◆ What is needed
Scan the material below and copy every line holding the word "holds".

◆ Records
══════════

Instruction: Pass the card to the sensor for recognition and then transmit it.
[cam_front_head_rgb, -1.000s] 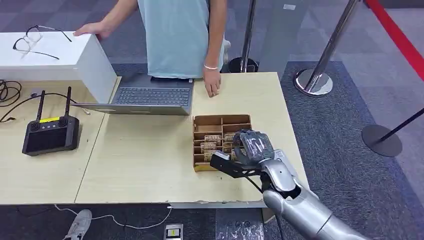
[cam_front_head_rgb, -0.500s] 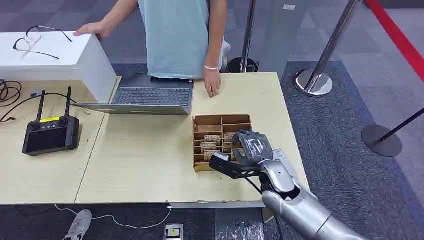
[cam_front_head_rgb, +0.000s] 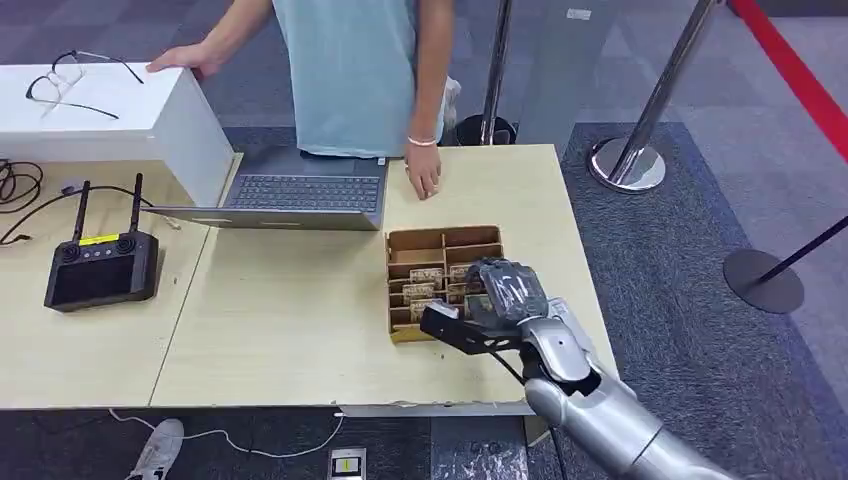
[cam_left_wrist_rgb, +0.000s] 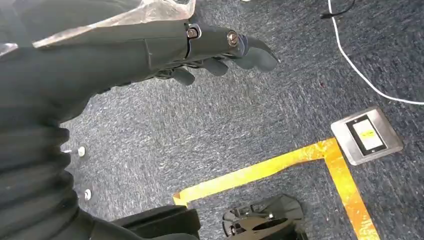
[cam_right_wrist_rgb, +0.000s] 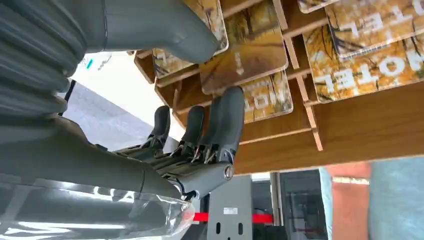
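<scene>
Over the near right part of the desk (cam_front_head_rgb: 300, 300), the right hand (cam_front_head_rgb: 500, 295) hangs above the cardboard card box (cam_front_head_rgb: 440, 245), covering the box's near right compartments; against the frames from a second ago it has barely shifted, perhaps a touch toward the box, and the silver right arm still comes up from the desk's near right corner at the same slant. From the right wrist camera the hand's fingers (cam_right_wrist_rgb: 222, 120) reach straight out, side by side, toward the cards (cam_right_wrist_rgb: 360, 65) standing in their slots, with the thick thumb (cam_right_wrist_rgb: 165, 27) extended apart from them on the other side of one card (cam_right_wrist_rgb: 247, 50); the fingertips lie at that card's edge, but whether thumb and fingers truly pinch it I cannot tell. The cards are yellow-brown and carry the word MOTEL. The box sits toward the desk's right edge, nearer the front than the back. The left hand (cam_left_wrist_rgb: 210, 47) hangs over blue-grey carpet, fingers loosely curled and holding nothing. At the far edge a person's hand (cam_front_head_rgb: 425, 175) has drawn back slightly since a second ago, beside a grey laptop (cam_front_head_rgb: 300, 195). A black controller (cam_front_head_rgb: 100, 265) lies at the left.
</scene>
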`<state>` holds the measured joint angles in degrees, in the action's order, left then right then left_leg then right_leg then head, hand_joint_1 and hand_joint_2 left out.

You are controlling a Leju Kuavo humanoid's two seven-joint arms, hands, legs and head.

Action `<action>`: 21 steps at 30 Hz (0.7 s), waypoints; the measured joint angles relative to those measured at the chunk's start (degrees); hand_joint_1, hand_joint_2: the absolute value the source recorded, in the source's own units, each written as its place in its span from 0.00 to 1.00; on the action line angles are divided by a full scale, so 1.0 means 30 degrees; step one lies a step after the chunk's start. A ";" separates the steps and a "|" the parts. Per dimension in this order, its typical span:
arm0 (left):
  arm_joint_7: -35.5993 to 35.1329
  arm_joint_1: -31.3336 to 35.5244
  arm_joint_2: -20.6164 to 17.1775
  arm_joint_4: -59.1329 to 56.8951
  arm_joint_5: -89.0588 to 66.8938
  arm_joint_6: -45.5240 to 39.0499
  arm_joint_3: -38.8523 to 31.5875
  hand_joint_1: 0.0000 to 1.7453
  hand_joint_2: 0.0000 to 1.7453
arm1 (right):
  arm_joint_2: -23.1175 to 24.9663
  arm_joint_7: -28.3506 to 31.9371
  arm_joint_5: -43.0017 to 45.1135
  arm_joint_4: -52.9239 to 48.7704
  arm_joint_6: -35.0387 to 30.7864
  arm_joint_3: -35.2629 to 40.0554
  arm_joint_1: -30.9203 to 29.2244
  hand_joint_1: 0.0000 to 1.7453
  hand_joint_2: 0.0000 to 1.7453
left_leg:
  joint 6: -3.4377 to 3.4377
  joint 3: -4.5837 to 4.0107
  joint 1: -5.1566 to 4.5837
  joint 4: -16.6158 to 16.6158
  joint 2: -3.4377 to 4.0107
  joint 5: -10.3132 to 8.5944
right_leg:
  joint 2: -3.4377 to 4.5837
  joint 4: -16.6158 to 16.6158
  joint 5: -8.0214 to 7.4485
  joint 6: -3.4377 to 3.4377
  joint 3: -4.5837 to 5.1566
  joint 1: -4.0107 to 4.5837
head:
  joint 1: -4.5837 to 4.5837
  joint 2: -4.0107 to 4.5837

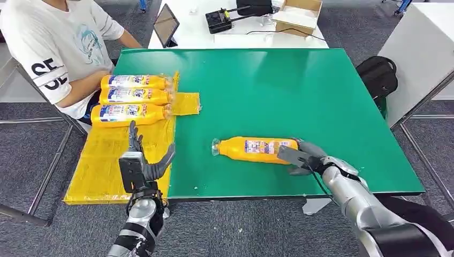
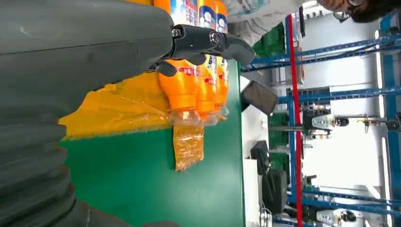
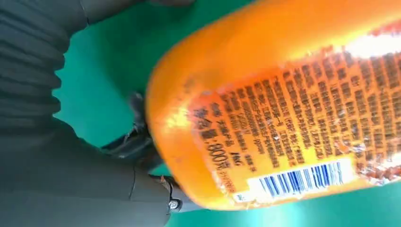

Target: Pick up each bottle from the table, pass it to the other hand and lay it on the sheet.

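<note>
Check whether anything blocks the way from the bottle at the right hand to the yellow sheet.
Nothing visible does. Bare green table lies between the bottle at the right hand and the yellow sheet. The left hand hovers over the sheet's near part.

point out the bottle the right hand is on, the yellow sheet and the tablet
orange bottle (image 1: 256, 149): head view, on its label at mid-body
yellow sheet (image 1: 107, 166): head view, bare part near the left hand
tablet (image 1: 166, 24): head view, middle of its dark screen

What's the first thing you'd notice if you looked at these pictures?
A bright orange bottle lying on its side on the green table, with the robot's right hand around its base. Then three more orange bottles in a row on the yellow sheet, beyond the open left hand.
</note>
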<state>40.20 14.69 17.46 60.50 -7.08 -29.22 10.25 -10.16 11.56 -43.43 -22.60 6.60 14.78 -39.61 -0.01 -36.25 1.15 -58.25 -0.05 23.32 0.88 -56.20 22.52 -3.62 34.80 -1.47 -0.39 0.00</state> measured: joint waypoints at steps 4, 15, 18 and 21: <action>0.0000 -0.0022 0.0000 0.0000 0.0015 0.0204 0.0000 0.00 1.00 | 0.0145 0.0000 0.0029 0.0000 -0.0007 0.0007 0.0038 0.00 1.00 | 0.0010 -0.0018 0.0000 0.0000 -0.0044 -0.0013 | -0.0007 -0.0003 0.0002 -0.0001 -0.0005 -0.0001 | 0.0000 0.0000; 0.0000 -0.0029 0.0000 -0.0051 0.0051 0.0372 -0.0007 0.00 1.00 | 0.0080 -0.0015 0.0131 0.0000 0.0146 0.0007 -0.0015 0.00 1.00 | 0.0012 -0.0026 -0.0003 0.0000 -0.0049 -0.0011 | -0.0010 -0.0001 0.0003 -0.0002 -0.0001 -0.0004 | -0.0007 0.0000; 0.0000 -0.0033 0.0000 -0.0058 0.0051 0.0386 -0.0015 0.00 1.00 | 0.0044 -0.0007 0.0168 0.0000 0.0255 0.0007 -0.0058 0.00 1.00 | 0.0012 -0.0030 -0.0003 0.0000 -0.0049 -0.0012 | -0.0017 -0.0002 0.0003 -0.0002 -0.0001 -0.0005 | -0.0007 0.0000; 0.0000 -0.0034 0.0000 -0.0066 0.0051 0.0393 -0.0015 0.00 1.00 | 0.0022 0.0000 0.0189 0.0000 0.0262 0.0015 -0.0065 0.00 1.00 | 0.0012 -0.0037 -0.0004 -0.0001 -0.0050 -0.0011 | -0.0021 -0.0001 0.0005 -0.0004 0.0000 -0.0007 | -0.0007 0.0000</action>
<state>40.19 14.58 17.46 60.30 -6.93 -28.04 10.21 -10.10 11.56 -42.86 -22.60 7.39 14.82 -39.80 0.03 -36.36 1.14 -58.25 -0.20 23.29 0.82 -56.21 22.54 -3.63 34.80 -1.49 -0.42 0.00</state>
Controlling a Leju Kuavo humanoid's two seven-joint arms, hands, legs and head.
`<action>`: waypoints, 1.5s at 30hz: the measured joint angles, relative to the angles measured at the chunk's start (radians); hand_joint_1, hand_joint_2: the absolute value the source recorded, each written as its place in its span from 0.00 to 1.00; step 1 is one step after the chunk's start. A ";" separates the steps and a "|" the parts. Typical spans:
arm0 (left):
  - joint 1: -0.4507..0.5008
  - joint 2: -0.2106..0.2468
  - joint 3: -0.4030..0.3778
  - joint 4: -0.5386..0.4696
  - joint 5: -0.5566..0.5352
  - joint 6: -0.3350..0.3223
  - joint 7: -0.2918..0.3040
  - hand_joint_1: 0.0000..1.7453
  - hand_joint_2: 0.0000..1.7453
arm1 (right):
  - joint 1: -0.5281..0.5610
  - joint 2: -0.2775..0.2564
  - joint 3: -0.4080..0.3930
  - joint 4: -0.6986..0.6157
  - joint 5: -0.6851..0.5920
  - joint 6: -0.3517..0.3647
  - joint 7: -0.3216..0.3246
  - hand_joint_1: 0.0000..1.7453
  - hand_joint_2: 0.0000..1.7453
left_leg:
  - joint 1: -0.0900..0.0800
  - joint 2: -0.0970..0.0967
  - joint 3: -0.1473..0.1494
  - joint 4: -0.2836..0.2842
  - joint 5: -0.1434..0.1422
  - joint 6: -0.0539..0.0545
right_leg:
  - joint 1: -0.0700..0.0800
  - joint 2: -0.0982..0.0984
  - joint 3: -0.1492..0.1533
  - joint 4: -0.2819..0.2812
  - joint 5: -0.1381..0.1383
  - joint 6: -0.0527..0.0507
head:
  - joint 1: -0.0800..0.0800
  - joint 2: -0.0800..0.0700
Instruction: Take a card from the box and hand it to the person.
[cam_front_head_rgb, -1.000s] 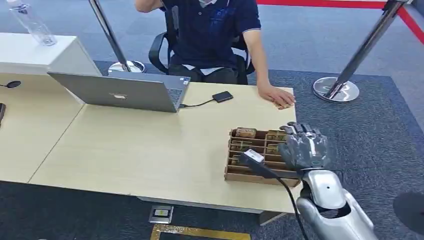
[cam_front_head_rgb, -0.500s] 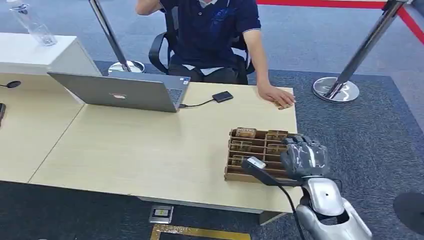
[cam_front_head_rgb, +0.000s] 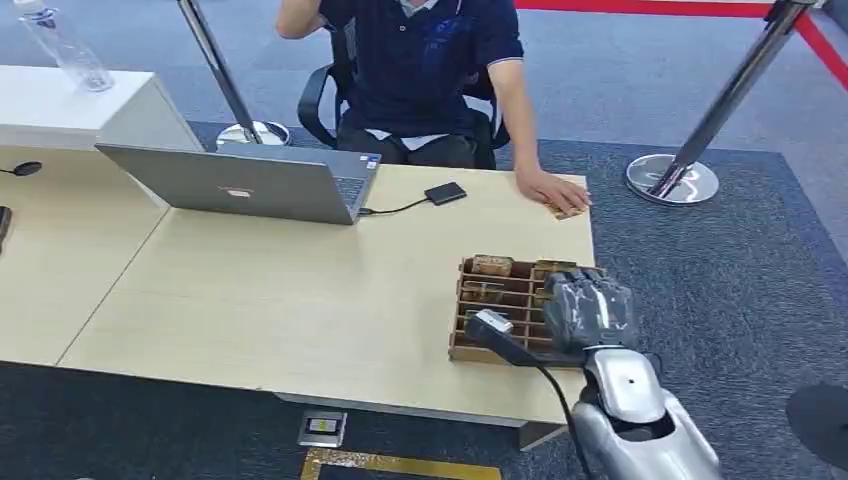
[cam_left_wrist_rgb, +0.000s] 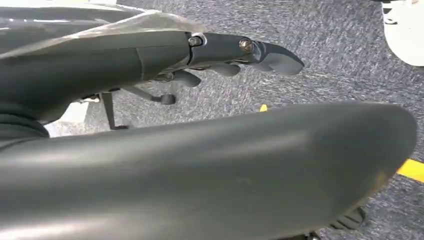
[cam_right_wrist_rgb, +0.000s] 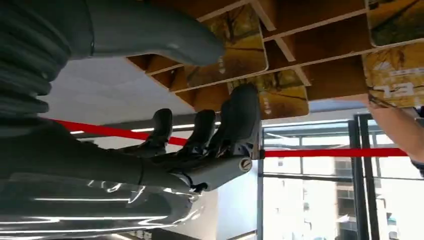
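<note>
A: Where do the cards lie from the right hand (cam_front_head_rgb: 588, 308)?

B: Directly under its fingers; they stand on edge in the box (cam_front_head_rgb: 478, 318), and the card (cam_right_wrist_rgb: 245, 52) nearest lies between thumb and fingers (cam_right_wrist_rgb: 240, 117), its long axis along the compartment row.

A: Has it hold of one?

B: Fingers parted, nothing pinched yet, though contact is hard to judge from so close; the left hand (cam_left_wrist_rgb: 240, 50) hangs by the floor, holding nothing; the right is plainly nearer.

A: And the person (cam_front_head_rgb: 425, 70)?

B: Beyond the box from the hand.
</note>
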 joint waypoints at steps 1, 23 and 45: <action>0.000 0.000 0.000 0.000 -0.001 0.000 0.000 0.00 0.00 | -0.005 0.001 0.000 0.003 0.000 -0.002 0.000 0.49 1.00 | 0.000 0.000 0.000 0.000 0.000 0.000 | 0.000 0.000 0.000 0.000 0.000 0.000 | 0.000 0.000; 0.000 0.000 0.000 0.001 0.024 0.001 0.000 0.00 0.00 | -0.063 -0.009 -0.019 0.031 -0.020 -0.017 -0.008 0.45 1.00 | 0.000 0.000 0.000 0.000 0.000 0.000 | 0.000 0.000 0.000 0.000 0.000 0.000 | 0.000 0.000; 0.000 0.000 0.000 0.002 0.024 0.003 0.000 0.00 0.00 | -0.017 -0.001 -0.020 0.066 -0.025 -0.020 -0.009 0.52 1.00 | 0.000 0.000 0.000 0.000 0.000 0.000 | 0.000 0.000 0.000 0.000 0.000 0.000 | 0.000 0.000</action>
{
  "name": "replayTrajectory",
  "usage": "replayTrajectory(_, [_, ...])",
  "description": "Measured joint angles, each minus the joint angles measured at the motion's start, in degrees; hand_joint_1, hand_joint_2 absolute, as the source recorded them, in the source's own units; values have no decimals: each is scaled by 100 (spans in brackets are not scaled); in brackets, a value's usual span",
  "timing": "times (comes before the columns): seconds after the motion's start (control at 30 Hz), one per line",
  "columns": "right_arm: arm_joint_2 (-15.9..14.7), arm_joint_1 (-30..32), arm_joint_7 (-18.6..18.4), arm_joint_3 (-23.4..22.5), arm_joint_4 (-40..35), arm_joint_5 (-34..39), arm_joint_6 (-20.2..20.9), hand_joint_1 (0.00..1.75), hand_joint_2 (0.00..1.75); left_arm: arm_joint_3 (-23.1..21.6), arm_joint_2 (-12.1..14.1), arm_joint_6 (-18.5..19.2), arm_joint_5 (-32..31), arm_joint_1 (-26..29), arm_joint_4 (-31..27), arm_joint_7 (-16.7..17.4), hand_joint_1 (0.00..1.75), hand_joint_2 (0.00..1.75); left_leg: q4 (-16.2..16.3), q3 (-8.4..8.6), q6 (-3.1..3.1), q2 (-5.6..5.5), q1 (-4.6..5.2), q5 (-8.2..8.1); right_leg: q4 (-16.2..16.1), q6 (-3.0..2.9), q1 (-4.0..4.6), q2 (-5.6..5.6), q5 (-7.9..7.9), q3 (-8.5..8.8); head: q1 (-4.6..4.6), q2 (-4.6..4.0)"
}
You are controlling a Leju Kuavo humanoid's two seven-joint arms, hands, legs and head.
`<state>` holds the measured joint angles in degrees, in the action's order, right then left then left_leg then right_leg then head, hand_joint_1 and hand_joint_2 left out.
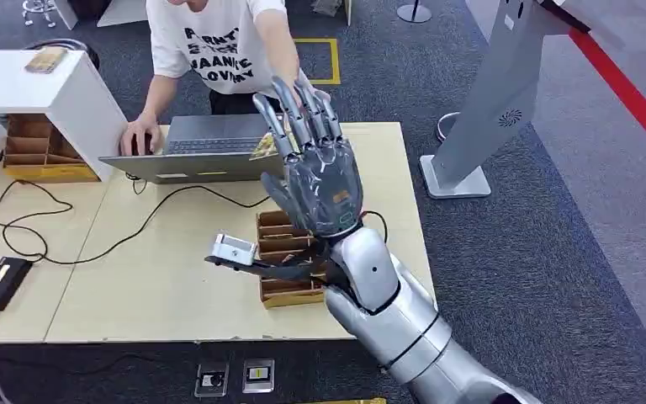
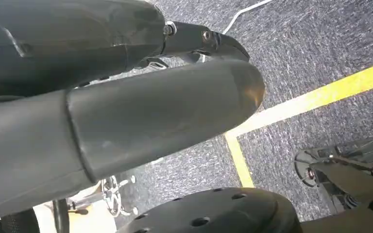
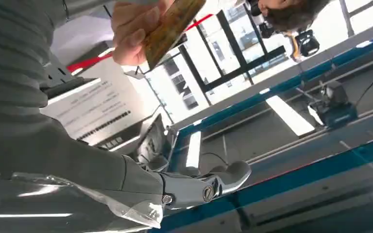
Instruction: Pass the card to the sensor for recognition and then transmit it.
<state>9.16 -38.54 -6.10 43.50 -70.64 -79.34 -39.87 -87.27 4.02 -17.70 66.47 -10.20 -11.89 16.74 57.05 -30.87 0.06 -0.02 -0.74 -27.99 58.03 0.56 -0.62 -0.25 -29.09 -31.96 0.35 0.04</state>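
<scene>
My right hand is raised over the table, fingers spread and pointing up, nothing in it. A person across the table reaches an arm to it. In the right wrist view that person's hand pinches the golden-brown card just beyond my thumb. From the head, the card peeks out beside my fingers. The small grey sensor sits on a black stand below my hand. My left hand hangs over the carpet with thumb and fingers stretched out, holding nothing.
A compartmented cardboard box lies under my right forearm. An open laptop stands at the table's far edge, the person's other hand beside it. Cables and a black box lie left. A white kiosk stand rises at the right.
</scene>
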Motion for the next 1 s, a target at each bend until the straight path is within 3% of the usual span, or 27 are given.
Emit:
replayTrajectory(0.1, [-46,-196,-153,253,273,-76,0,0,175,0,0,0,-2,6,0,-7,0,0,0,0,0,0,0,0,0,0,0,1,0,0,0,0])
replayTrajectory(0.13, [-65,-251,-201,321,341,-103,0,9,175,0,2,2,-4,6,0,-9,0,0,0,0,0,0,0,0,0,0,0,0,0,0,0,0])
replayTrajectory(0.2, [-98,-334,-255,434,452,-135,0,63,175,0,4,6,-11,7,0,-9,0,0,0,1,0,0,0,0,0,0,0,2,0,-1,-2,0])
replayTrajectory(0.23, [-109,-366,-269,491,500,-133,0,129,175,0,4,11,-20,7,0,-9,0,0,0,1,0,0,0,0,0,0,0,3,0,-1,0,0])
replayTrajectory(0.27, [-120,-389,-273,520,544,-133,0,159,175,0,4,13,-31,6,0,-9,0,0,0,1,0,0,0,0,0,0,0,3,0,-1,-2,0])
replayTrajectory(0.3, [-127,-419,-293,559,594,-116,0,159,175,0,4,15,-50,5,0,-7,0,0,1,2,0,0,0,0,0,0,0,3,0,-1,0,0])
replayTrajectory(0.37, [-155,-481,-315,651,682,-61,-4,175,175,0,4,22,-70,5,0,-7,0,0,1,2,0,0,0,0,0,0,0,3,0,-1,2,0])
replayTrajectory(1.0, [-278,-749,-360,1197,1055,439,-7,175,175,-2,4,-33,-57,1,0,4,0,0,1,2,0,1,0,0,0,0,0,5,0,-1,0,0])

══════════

◆ Response
`<state>` holds the measured joint angles in degrees, in the action's order, left then right then left_leg then right_leg then head, hand_joint_1 and hand_joint_2 left out.
`<state>` holds the measured joint angles in degrees, in the action's order, right then left then left_leg then right_leg then head, hand_joint_1 and hand_joint_2 left out.

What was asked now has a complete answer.